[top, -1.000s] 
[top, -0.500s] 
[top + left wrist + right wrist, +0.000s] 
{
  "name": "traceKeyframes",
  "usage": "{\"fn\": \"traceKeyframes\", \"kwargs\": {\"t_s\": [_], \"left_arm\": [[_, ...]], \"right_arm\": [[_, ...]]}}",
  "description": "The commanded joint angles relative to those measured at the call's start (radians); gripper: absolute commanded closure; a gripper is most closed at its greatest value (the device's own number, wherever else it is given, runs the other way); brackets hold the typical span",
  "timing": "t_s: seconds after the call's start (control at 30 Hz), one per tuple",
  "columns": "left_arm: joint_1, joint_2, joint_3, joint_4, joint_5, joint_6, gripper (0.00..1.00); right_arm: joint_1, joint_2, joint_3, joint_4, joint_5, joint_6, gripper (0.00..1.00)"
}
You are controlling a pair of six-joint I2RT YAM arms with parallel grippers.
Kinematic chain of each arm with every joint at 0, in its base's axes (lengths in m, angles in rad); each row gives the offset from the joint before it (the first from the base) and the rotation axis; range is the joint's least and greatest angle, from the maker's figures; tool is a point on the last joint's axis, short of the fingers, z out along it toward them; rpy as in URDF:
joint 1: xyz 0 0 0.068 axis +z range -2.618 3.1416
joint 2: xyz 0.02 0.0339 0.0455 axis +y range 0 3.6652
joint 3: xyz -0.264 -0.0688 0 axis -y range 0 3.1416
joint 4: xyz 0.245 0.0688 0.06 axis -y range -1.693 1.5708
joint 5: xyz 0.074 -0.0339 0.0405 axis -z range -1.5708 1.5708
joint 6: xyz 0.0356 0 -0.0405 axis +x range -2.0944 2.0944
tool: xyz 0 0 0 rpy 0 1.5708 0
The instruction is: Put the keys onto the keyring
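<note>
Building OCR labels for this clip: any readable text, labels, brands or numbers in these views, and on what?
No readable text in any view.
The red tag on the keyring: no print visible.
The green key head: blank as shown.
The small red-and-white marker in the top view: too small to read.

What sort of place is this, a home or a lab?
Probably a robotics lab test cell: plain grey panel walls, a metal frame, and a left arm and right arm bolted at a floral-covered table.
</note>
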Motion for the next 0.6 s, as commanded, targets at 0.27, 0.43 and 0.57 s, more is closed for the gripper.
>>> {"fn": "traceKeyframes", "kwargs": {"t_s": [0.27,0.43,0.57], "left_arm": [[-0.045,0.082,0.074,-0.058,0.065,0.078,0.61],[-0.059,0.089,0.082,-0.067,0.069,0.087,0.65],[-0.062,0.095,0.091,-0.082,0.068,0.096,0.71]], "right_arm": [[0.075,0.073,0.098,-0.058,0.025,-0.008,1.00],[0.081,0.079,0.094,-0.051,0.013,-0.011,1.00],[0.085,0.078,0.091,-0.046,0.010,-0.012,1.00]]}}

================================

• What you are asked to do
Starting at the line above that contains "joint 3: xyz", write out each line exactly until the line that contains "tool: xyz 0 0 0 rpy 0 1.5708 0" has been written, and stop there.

• Your solution
joint 3: xyz -0.264 -0.0688 0 axis -y range 0 3.1416
joint 4: xyz 0.245 0.0688 0.06 axis -y range -1.693 1.5708
joint 5: xyz 0.074 -0.0339 0.0405 axis -z range -1.5708 1.5708
joint 6: xyz 0.0356 0 -0.0405 axis +x range -2.0944 2.0944
tool: xyz 0 0 0 rpy 0 1.5708 0

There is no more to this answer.